5. REPORTS OF VIOLATIONS ON YOUR GOOGLE MY BUSINESS LOCATION

Google is far from perfect at policing their own local business listings, but your customers, competitors and civic-minded marketers can lend them a helping hand in the fight against spam, reporting guideline violations directly to Google. Some spammers skate on the idea that Google is too slow or lazy to catch them, but never underestimate how a competitor may respond to any perceived guideline infraction.

5 Local Search Marketing Do’s

These five factors are believed to have the most positive impact on your local search rankings. Some of them you can directly control, while others are the luck of the draw.

1. PHYSICAL ADDRESS IN CITY OF SEARCH

Unless you are physically located in a given city, it is highly unlikely to be included in Google’s local pack results relating to a city other than your current address. Exceptions to this could include having a very unique business model (the only vegan doughnut shop in a 100-mile radius) or being located in a very rural area (just three hotels serving a community of eight towns). You should not pin your hopes on ranking locally for any city you don’t physically occupy. Rather, go after organic rankings with content you develop for these location-less cities, or spring for paid advertising.

2. CONSISTENCY OF STRUCTURED CITATIONS

‘Structured’ citations are designated as those that exist on traditional search engines and core local business directories. Think Google My Business, Facebook Places, Bing Places, Yelp, YellowPages, Superpages and Citysearch. Experts agree that having consistent NAP (name, address, phone number) on these sources matters most. But, don’t forget the unstructured citations (mentions on blogs, online news, social media and small local directories), too.

3. PROPER GOOGLE MY BUSINESS CATEGORY ASSOCIATIONS

Covered above, do not pick incorrect Google My Business categories. If you have the wrong categories, definitely take the time to research better alternatives and edit your listing. Google wants you to choose the fewest, most specific categories as possible.

4. PROXIMITY OF ADDRESS TO THE POINT OF SEARCH

This is one of the positive factors over which you don’t have direct control, but can indirectly influence. Search engines like Google know exactly where a user is searching from and strive to show him the results nearest to his physical location. This is observable on desktop devices and even more so on mobile devices. While you can’t, of course, control where your customers are searching from, you can ensure that the content on your website makes maximum effort to prove your ‘local-ness’ to each searcher.

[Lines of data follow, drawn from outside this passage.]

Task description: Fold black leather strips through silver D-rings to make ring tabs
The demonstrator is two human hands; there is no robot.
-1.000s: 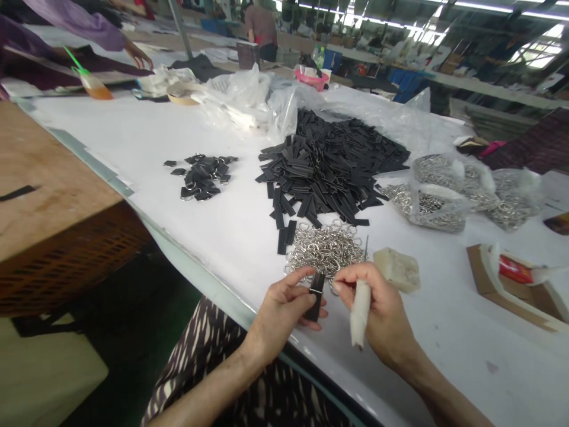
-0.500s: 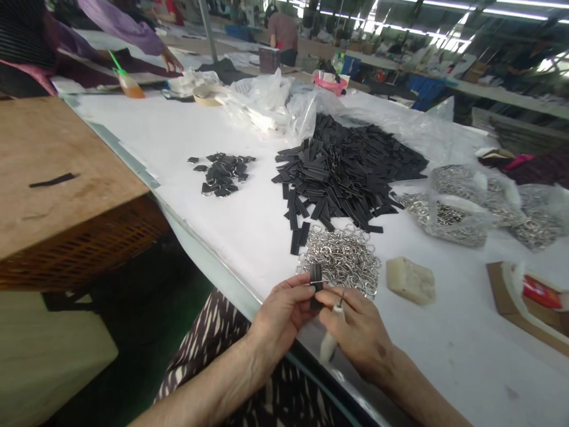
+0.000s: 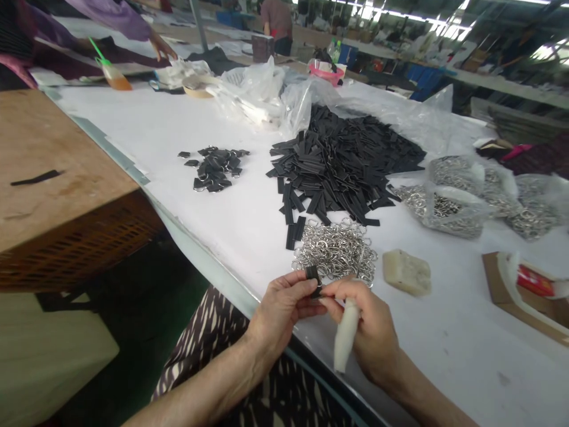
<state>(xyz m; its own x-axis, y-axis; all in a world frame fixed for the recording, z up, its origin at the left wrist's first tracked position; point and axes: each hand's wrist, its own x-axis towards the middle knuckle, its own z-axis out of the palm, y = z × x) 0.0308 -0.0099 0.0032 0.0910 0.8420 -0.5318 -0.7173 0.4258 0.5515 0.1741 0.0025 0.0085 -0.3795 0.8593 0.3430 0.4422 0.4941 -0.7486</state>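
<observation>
My left hand point(image 3: 284, 305) pinches a small black strap piece point(image 3: 313, 279) at the near edge of the white table point(image 3: 186, 136). My right hand point(image 3: 368, 326) meets it there, fingers closed on the same piece, and also holds a white-handled tool point(image 3: 345, 335) whose handle points toward me. Just beyond my fingers lies a pile of silver metal rings point(image 3: 335, 252). Farther back spreads a big heap of black strips point(image 3: 342, 163). A small pile of finished black pieces with rings point(image 3: 216, 169) sits to the left.
A pale wax-like block point(image 3: 406, 271) lies right of the rings. Plastic bags of metal rings point(image 3: 462, 198) sit at right, a cardboard tray with a red tube point(image 3: 528, 284) beyond. A wooden bench point(image 3: 44, 166) stands at left. Another person's hand point(image 3: 160, 47) rests at the far table end.
The black piece went from upright in my left hand to folded small between both hands. My right hand closed in on it, with the tool's handle swinging toward me.
</observation>
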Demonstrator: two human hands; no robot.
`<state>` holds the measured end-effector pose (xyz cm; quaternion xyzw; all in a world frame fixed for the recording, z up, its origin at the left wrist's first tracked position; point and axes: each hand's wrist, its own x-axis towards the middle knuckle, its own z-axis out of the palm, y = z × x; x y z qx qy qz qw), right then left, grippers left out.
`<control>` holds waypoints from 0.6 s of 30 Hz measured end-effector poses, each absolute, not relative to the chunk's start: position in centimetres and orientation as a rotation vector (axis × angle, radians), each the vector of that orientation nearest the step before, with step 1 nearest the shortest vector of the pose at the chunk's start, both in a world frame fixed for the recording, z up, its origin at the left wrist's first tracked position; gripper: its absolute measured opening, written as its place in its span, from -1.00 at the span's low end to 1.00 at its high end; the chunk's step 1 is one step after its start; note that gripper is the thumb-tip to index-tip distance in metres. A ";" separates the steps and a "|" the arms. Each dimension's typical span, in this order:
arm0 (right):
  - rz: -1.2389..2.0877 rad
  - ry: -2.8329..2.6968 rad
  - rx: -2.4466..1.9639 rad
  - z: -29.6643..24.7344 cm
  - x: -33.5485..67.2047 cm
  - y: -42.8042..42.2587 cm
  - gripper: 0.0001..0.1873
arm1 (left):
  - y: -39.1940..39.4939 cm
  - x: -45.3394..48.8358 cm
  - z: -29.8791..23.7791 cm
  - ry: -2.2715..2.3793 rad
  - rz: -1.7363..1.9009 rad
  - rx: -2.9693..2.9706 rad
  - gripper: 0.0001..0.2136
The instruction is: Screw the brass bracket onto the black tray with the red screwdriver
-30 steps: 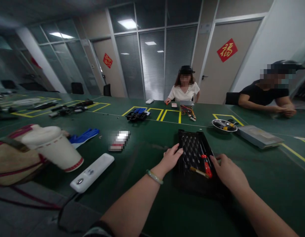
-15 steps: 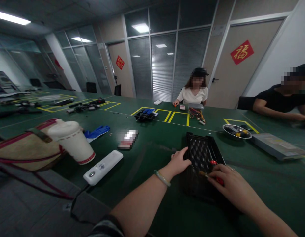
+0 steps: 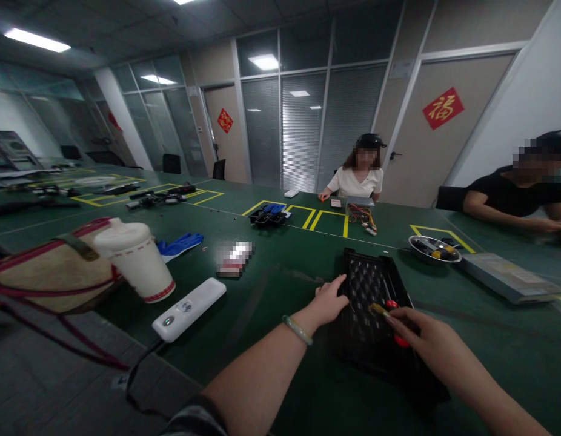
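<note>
A black plastic tray (image 3: pixel 366 274) lies on the green table in front of me. Inside it are a red-handled screwdriver (image 3: pixel 392 305) and a yellow-handled tool (image 3: pixel 378 309). My left hand (image 3: pixel 328 301), a green bangle on its wrist, rests with fingers spread on the tray's left rim. My right hand (image 3: pixel 426 340) reaches into the tray with its fingers closed around the red-handled screwdriver, whose lower part is hidden under the fingers.
At the left stand a paper cup (image 3: pixel 135 260), a tan bag (image 3: pixel 48 266), a white remote-like device (image 3: pixel 189 309) and a blue glove (image 3: pixel 180 243). A metal bowl (image 3: pixel 434 249) and a flat grey box (image 3: pixel 512 277) lie at the right. Two people sit across the table.
My right hand has moved from the tray's right edge into the tray and closed on the red-handled screwdriver. The left hand stays on the rim. My view has lifted slightly.
</note>
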<state>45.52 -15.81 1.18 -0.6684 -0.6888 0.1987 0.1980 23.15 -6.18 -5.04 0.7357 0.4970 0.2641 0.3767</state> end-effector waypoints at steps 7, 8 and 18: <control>0.752 -1.777 -1.694 1.5 45.8 -15.8 -0.57 | -5.5 23.5 -5.4 1.250 0.705 1.877 -0.34; 0.785 -1.759 -1.684 1.4 45.8 -15.8 -0.56 | -5.5 23.6 -5.5 1.248 0.712 1.877 -0.35; 0.795 -1.585 -1.529 -0.7 47.3 -16.2 -0.57 | -5.1 24.4 -6.3 1.264 0.790 1.852 -0.40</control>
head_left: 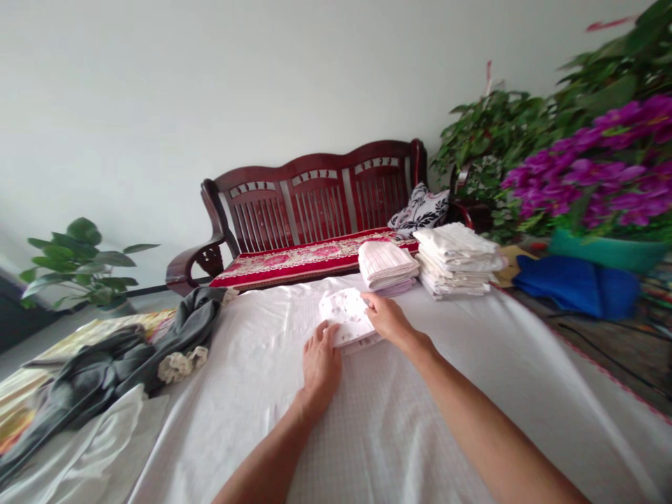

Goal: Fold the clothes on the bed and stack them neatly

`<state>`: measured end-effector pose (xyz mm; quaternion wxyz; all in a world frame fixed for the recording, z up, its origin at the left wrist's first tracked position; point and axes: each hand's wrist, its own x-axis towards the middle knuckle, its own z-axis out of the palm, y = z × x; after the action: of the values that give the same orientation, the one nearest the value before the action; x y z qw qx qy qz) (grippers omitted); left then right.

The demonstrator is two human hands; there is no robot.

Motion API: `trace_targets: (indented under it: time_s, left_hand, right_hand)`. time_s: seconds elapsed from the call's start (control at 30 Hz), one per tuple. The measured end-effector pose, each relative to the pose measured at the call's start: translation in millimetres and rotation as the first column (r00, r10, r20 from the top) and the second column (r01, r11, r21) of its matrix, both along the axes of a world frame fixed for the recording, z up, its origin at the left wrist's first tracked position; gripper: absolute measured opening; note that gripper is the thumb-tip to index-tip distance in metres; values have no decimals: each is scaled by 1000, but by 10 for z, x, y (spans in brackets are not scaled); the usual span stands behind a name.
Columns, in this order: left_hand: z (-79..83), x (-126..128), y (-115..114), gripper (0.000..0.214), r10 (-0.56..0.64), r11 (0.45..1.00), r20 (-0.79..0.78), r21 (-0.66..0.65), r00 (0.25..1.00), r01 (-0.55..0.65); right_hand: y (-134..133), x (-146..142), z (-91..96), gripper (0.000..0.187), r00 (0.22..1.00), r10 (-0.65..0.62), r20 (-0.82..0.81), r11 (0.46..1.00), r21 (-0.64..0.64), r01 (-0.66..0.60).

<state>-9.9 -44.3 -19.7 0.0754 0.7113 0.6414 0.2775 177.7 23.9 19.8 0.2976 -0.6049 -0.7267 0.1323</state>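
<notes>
A small folded white cloth [345, 311] with a faint dark print lies on the white sheet [236, 420] in front of me. My left hand [321, 360] grips its near left edge, fingers curled over the top. My right hand [388, 318] pinches its right edge between thumb and fingers. The undersides of both grips are hidden. Just beyond the cloth sits a folded pinkish striped stack [387, 264] with lilac fabric at its base. To the right of that stack stands a taller pile of folded white cloths [456, 259].
A dark wooden bench [315, 199] with a red patterned cover stands behind. Grey clothing [115, 360] lies loosely at left beside a potted plant [84, 259]. Blue fabric [577, 285] and purple flowers [593, 175] are at right. A patterned cushion [420, 210] rests on the bench.
</notes>
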Motion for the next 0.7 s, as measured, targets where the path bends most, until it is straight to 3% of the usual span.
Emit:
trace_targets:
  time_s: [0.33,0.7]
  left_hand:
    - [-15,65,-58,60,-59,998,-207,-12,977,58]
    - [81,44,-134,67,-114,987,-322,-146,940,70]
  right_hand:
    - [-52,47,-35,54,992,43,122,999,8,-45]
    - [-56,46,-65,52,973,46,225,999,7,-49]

Local landing pages are an effective approach to ensuring that each of your business’ locations is represented by a unique, high quality, accessible page on your website.

5. QUALITY/AUTHORITY OF STRUCTURED CITATIONS

Your local business listings (a.k.a. citations) on Google, Yelp, Facebook, YP and other major players should have more positive impact than citations you get from weak, little-known sources. While inclusion in small, hyperlocal directories can prove a genuine boon to local businesses, devoting a lot of effort to getting listed in low-quality general directories is unlikely to yield meaningful ROI.

Local SEO is an area of marketing that is still very much ruled by getting the small details right, because, in the end, they can have the greatest impact on the ultimate goal of increased visibility. By reading the fine print and carefully implementing core local search marketing decisions, you are setting your business up for lasting success.